Ferrovia Roma-Lido, ancora stop. Legambiente “Viaggi infernali, guasti continui e pendolari esasperati per la peggior linea d’Italia, la gestione comunale in mano ad ATAC è vergognosa”

Dopo i 3 giorni di guasti tecnici della scorsa settimana, questa mattina arriva un’altro stop per la ferrovia Roma-Lido, alla quale Legambiente da oltre 5 anni, assegna il poco ambito “Trofeo Caronte” per il viaggio pendolare peggiore del Lazio e d’Italia.

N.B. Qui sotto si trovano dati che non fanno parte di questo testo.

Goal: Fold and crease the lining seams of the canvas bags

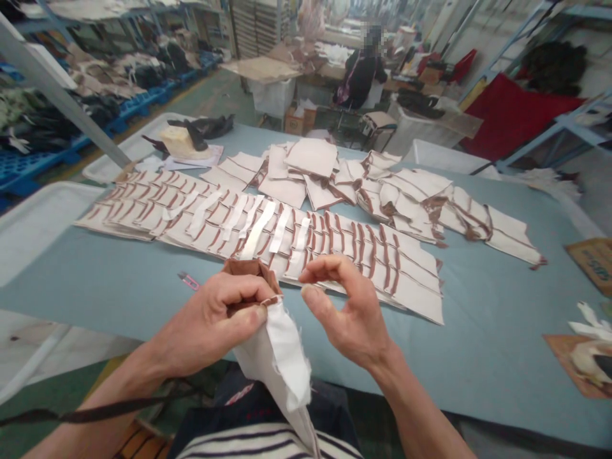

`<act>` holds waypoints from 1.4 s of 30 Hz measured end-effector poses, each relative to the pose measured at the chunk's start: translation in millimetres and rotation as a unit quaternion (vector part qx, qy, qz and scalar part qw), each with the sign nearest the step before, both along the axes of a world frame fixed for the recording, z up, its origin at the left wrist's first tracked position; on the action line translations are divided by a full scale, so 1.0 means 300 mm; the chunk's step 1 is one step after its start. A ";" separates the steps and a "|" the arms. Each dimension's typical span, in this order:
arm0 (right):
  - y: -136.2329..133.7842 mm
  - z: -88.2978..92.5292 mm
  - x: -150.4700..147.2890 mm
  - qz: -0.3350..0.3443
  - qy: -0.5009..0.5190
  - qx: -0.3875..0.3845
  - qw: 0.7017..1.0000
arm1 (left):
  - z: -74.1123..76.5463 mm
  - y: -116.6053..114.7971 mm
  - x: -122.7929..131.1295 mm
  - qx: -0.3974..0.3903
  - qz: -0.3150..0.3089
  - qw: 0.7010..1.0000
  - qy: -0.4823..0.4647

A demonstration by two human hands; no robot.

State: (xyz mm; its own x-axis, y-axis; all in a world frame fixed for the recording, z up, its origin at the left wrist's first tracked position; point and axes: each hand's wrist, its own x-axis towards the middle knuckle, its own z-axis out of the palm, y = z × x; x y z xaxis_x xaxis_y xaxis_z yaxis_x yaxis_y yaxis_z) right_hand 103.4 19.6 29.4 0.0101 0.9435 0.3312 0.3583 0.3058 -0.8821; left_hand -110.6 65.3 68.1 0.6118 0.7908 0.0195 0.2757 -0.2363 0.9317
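Note:
My left hand (pixel 229 315) pinches the brown-edged top of a white fabric piece (pixel 287 357), which hangs down in front of my body. Brown cloth (pixel 251 271) shows above my left fingers. To the right, my right hand (pixel 347 309) is raised with thumb and fingertips apart and nothing between them. Just beyond both hands lies a long overlapping row of off-white fabric panels (pixel 418 280) with brown edging. Several loose white strips (pixel 261 229) rest on top of that row. A pair of pink thread snips (pixel 189 280) lies on the table left of my left hand.
The blue-grey table (pixel 478 344) bears a looser heap of similar panels (pixel 310 159) behind the row. Dark cloth and a yellowish block (pixel 184 141) sit at the back left. Cardboard (pixel 593 261) lies at the right edge. A person (pixel 361 76) sits in the background.

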 end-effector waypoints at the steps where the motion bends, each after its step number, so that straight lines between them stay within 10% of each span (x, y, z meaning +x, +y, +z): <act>1: 0.006 0.019 0.006 0.038 -0.013 0.045 0.998 | 0.014 -0.001 0.002 -0.004 -0.007 1.000 0.009; 6: 0.054 0.086 0.005 0.191 -0.079 0.120 0.971 | 0.049 -0.021 0.004 0.042 -0.024 0.999 0.022; 20: 0.057 0.093 -0.007 0.256 -0.108 -0.074 0.958 | 0.031 -0.080 -0.001 0.148 0.045 0.987 0.041; 42: -0.017 -0.067 -0.061 0.208 0.344 -0.345 0.848 | -0.150 -0.030 -0.009 0.445 -0.063 0.893 0.003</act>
State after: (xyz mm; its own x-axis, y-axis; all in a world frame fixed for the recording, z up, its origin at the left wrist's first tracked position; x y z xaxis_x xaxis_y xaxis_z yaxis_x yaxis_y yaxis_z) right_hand 85.2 14.5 9.3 -0.4036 0.8798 -0.2512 -0.3264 -0.3950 -0.8587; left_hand -113.2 56.3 23.2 0.6973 0.3879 0.6027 0.1978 -0.9124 0.3584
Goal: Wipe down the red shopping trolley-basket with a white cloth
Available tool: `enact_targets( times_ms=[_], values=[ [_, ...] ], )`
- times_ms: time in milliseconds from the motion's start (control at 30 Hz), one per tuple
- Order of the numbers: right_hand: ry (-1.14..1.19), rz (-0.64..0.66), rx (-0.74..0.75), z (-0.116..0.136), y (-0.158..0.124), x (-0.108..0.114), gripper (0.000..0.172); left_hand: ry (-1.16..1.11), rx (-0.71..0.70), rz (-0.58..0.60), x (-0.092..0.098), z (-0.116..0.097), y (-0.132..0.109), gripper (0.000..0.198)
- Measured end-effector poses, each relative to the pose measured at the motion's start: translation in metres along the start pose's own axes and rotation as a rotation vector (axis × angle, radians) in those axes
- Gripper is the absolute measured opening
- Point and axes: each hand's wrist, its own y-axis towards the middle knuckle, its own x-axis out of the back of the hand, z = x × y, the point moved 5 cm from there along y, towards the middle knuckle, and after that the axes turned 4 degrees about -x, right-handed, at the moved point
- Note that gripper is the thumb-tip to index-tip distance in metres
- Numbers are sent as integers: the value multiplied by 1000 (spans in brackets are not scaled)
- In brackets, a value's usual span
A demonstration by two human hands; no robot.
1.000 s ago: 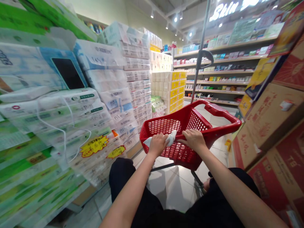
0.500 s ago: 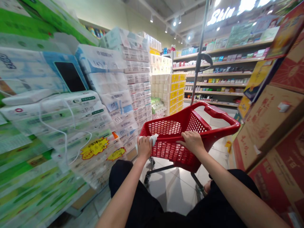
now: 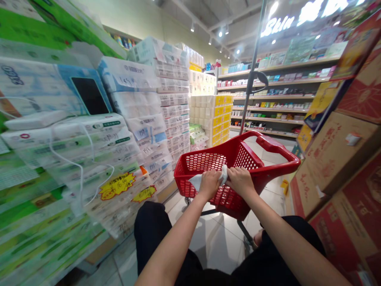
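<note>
A red plastic shopping cart basket (image 3: 268, 161) stands in front of me in a shop aisle. My left hand (image 3: 209, 184) is closed on a white cloth (image 3: 198, 180) and presses it on the basket's near rim. My right hand (image 3: 240, 180) grips the same rim just to the right, touching the left hand and the cloth's upper end. Nothing shows inside the basket. My legs in black trousers are below.
Stacked packs of tissue paper (image 3: 139, 115) with yellow price tags fill the left side. Brown and red cardboard boxes (image 3: 336, 159) are stacked on the right. A metal pole (image 3: 251, 75) rises behind the cart. Product shelves (image 3: 268, 99) line the back. Tiled floor (image 3: 214, 238) lies under the cart.
My left hand slid the cloth left along the near rim, then back right until it met my right hand. The right hand stayed on the rim.
</note>
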Motion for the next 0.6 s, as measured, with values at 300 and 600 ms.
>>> enact_targets(
  times_ms=[300,600],
  values=[
    [-57,120,81,11,2,29,9,-73,-52,1,11,19,-4,37],
    [-92,314,-91,-38,8,50,48,-20,-36,-14,7,38,-3,35]
  ],
)
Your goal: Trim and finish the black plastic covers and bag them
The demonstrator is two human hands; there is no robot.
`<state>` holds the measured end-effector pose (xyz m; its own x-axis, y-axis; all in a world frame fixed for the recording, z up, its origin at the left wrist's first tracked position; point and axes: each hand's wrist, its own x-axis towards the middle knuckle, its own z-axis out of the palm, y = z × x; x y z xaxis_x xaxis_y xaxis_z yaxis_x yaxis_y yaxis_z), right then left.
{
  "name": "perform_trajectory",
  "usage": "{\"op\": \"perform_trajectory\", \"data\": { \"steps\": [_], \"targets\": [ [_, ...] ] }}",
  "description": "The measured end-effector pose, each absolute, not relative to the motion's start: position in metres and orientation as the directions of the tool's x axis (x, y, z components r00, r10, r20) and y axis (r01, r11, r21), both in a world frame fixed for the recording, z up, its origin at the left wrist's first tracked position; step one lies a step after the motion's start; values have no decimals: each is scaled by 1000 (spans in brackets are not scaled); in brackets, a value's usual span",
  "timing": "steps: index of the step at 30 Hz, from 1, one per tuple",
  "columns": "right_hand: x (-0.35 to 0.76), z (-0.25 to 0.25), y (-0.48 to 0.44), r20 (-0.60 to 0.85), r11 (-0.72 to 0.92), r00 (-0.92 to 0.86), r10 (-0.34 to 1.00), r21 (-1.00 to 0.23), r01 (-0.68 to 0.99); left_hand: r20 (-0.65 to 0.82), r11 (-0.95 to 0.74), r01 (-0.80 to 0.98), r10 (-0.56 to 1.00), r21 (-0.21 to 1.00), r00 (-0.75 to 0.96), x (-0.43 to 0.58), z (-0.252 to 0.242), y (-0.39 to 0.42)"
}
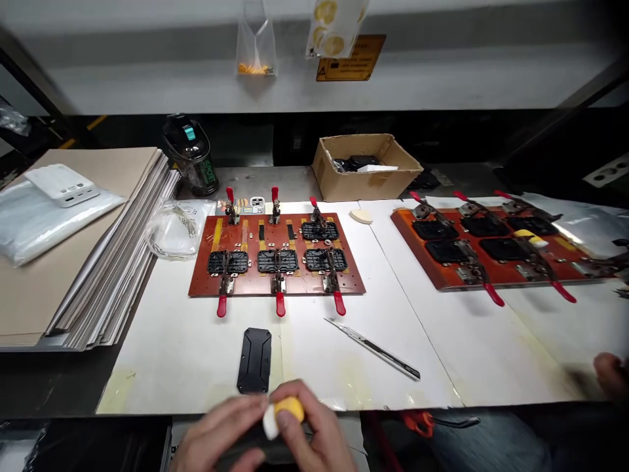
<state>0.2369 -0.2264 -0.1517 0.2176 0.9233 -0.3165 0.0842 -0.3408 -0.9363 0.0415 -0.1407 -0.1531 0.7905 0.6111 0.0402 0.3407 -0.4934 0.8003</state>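
At the table's front edge, my right hand [319, 429] pinches a small yellow-and-white sponge [289, 412] between thumb and fingers. My left hand [221, 429] is beside it, its fingers and thumb closed around a dark piece [263, 449] that is mostly hidden by both hands. The sponge's white end is against or just above that piece; I cannot tell which. Just beyond my hands a black rectangular cover [254, 360] with raised lines lies flat. A slim craft knife [376, 351] lies slanted to its right.
A red-brown fixture board [199, 285] with red-handled clamps holds several black panels. A second such board [417, 265] stands right, near another person's hand [610, 375]. A cardboard box [344, 187], a black bottle [190, 154], and stacked cardboard sheets [105, 288] surround the white work surface.
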Motion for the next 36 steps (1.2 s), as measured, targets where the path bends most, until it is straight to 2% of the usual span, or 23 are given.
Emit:
{"op": "perform_trajectory", "data": {
  "steps": [3,6,9,12,14,18,23,26,28,30,32,36],
  "targets": [
    [258,-147,-209,-260,-355,337,905,-898,261,-12,-593,482,623,645,782,45,-153,-110],
    [264,-147,-187,-100,-202,221,970,-837,509,-132,-603,510,559,613,819,56,-152,-85],
    [254,-153,-179,-75,-94,60,995,-638,764,-186,-568,528,550,631,814,67,-157,-78],
    [242,-158,-183,-91,-30,-14,996,-459,888,-205,-528,550,574,647,793,69,-163,-79],
    [236,-160,-183,-86,-13,-27,996,-430,903,-200,-525,540,569,658,797,67,-167,-79],
    [234,-158,-180,-99,-94,52,994,-489,867,-161,-539,518,574,664,803,65,-170,-76],
    [255,-142,-208,-282,-166,-26,959,-634,755,-155,-536,522,584,663,797,65,-172,-76],
    [261,-141,-218,-175,-235,157,972,-728,644,-140,-552,511,578,659,804,64,-172,-76],
    [256,-147,-212,-99,-200,195,976,-760,618,-125,-567,501,572,654,811,64,-171,-77],
    [248,-155,-196,-101,-144,104,989,-746,650,-114,-577,488,563,655,819,63,-169,-77],
    [242,-159,-180,-115,-115,50,992,-677,727,-112,-585,477,549,656,828,63,-169,-77],
    [239,-155,-164,-60,-137,125,990,-536,833,-114,-597,476,542,646,833,62,-170,-78]
  ]
}}
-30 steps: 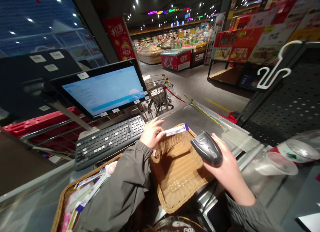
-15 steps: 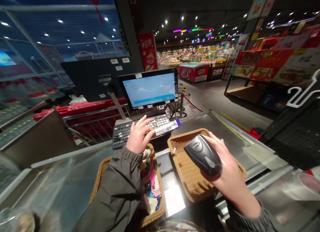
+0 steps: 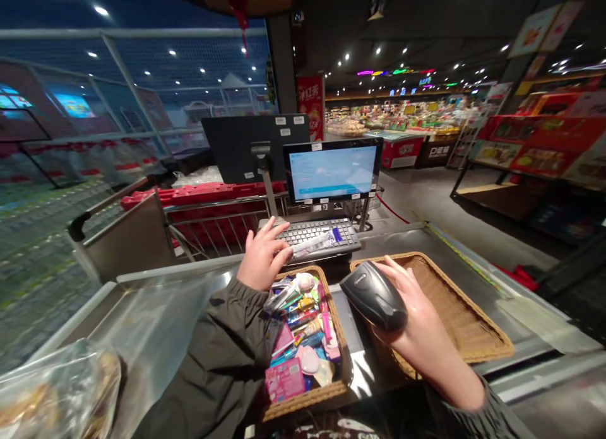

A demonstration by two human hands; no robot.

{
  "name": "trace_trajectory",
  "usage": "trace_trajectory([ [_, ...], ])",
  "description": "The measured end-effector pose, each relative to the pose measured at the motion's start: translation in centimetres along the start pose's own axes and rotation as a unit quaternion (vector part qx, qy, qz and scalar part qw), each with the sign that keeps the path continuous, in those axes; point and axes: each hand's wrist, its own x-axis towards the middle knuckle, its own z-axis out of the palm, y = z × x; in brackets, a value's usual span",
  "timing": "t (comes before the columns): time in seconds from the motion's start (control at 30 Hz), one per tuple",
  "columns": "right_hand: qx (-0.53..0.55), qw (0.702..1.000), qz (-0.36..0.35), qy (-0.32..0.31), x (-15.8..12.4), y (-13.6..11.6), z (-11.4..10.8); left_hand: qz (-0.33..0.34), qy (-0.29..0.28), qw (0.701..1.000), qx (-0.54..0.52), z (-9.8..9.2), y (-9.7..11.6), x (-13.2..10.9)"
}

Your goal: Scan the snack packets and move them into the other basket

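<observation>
My left hand [image 3: 265,255] is over the left end of the keyboard [image 3: 348,228], above the far edge of a wicker basket. Its thumb and fingers hold a slim, clear-wrapped packet with a blue end [image 3: 336,235], which points right across the keys. What exactly is inside the wrapper I cannot make out. Wrapped in my right hand [image 3: 416,313] is a black barcode scanner [image 3: 374,295], over the near left side of a second wicker basket [image 3: 492,357]. The left wicker basket [image 3: 343,338] is full of small packaged goods, among them a pink packet [image 3: 285,381].
A lit checkout screen [image 3: 334,169] stands behind the keyboard, beside the dark back of another monitor [image 3: 231,150]. At the near left, a clear plastic bag [image 3: 61,388] lies on the metal counter [image 3: 170,319]. Red shelving [image 3: 534,136] is off to the right.
My view has swung left, bringing more of the full basket into sight. Against the baskets, the scanner has shifted left toward the gap between them. Both hands keep their grip.
</observation>
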Motion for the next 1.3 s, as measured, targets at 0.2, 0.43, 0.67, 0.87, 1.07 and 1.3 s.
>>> trace_trajectory([
  [0.2,0.001,1.000,0.002,-0.014,-0.2,-0.7,0.4,-0.002,0.001,1.000,0.000,-0.7,-0.5,-0.6],
  [0.43,0.004,1.000,0.000,-0.013,-0.4,-1.1,0.3,-0.002,0.007,1.000,0.003,-0.8,-0.8,-1.1],
  [0.67,0.012,1.000,0.007,-0.018,-0.5,-1.3,0.1,-0.016,-0.002,1.000,0.010,-0.9,-1.0,-1.9],
  [0.87,0.015,1.000,0.006,-0.022,-0.5,-1.2,0.2,-0.029,-0.004,1.000,0.012,-0.6,-1.5,-2.5],
  [1.07,0.017,0.999,-0.005,-0.029,-0.3,-1.1,0.5,-0.040,-0.014,0.999,0.018,-0.7,-1.9,-3.0],
  [1.3,0.025,0.999,-0.002,-0.036,-0.4,-1.3,0.9,-0.057,-0.038,0.997,0.018,0.0,-3.1,-4.4],
])
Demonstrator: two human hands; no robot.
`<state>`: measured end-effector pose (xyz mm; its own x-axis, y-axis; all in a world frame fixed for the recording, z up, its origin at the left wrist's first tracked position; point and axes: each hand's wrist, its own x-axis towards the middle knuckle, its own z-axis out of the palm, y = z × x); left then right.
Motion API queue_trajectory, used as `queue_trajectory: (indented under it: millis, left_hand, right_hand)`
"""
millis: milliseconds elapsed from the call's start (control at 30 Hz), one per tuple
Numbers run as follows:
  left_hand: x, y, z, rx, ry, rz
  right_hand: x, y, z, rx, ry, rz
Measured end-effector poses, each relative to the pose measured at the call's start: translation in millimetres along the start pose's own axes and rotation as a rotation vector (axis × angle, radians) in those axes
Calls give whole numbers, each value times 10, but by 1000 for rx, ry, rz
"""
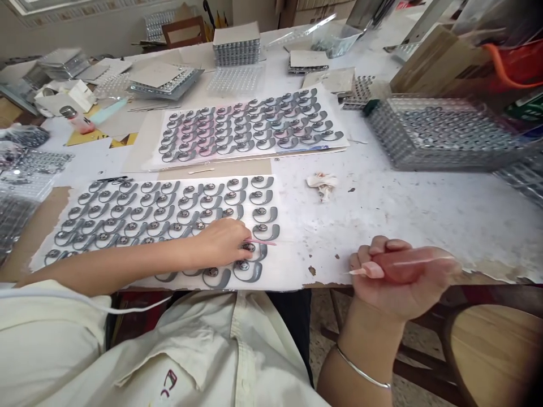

“Sulla Roma Lido i viaggi sono sempre più infernali, con ripetuti guasti e pendolari esasperati per una condizione che sembra solo peggiorare – commenta Roberto Scacchi presidente di Legambiente Lazio-. Sono anni che tentiamo di allertare sulle pessime condizioni della tratta ma la situazione continua ad aggravarsi, un servizio indegno, tutto dentro il comune di Roma e che dovrebbe servire gli abitanti dei quartieri sull’asse Roma-Ostia così come i turisti in visita ad Ostia Antica; ma i romani sfiduciati preferiscono affrontare il traffico sulle proprie auto private a discapito dell’ambiente”. Dagli ultimi dati del dossier Pendolaria di Legambiente emerge infatti un abbandono della linea che passa in un solo anno da 80.000 viaggiatori al giorno a 55.000 perdendo oltre il 30% di persone. “A fronte del crollo numerico di viaggiatori non c’è alcun miglioramento del servizio, eppure la Roma Lido dovrebbe e potrebbe essere una metropolitana vera, vista la dimensione dei quartieri che attraversa e l’importanza strategica delle connessioni con la stazione Ostiense e la MetroB. Invece, di oltre 20 convogli a disposizione, ce ne sono in servizio meno di 10 con più della metà rotti, il tracciato elettrico vecchio è in guasto continuo e le persone non ce la fanno più, la gestione comunale in mano ad Atac è vergognosa”.